EXERCISE DATA: Begin

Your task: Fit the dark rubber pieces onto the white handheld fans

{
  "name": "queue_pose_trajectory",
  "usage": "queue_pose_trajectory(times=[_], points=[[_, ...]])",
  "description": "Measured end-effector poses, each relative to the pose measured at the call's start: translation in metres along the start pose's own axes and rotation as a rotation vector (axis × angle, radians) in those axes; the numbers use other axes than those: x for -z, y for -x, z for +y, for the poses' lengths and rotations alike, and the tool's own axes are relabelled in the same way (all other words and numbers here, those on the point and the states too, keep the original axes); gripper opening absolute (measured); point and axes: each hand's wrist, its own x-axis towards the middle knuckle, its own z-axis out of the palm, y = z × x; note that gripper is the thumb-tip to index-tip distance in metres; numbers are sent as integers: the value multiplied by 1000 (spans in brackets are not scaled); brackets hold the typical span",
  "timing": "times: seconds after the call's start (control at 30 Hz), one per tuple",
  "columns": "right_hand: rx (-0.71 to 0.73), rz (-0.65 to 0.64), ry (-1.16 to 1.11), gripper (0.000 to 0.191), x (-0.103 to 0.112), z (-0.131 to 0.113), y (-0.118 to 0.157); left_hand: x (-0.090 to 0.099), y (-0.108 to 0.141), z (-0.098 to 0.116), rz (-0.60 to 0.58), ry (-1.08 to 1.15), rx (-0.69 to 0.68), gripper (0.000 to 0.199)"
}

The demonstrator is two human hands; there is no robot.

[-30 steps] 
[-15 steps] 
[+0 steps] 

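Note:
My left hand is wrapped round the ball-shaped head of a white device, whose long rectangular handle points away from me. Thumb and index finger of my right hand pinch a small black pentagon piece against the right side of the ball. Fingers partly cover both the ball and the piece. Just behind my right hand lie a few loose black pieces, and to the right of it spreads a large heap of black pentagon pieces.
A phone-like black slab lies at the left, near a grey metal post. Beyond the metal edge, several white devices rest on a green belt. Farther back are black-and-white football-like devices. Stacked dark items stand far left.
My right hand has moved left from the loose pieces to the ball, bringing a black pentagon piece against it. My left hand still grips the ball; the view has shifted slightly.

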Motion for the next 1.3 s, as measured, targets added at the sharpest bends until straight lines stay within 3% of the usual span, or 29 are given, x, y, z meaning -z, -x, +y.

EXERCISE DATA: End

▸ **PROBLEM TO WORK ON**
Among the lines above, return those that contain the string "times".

▸ **RESULT OF THIS TASK**
  "usage": "queue_pose_trajectory(times=[_], points=[[_, ...]])",
  "timing": "times: seconds after the call's start (control at 30 Hz), one per tuple",

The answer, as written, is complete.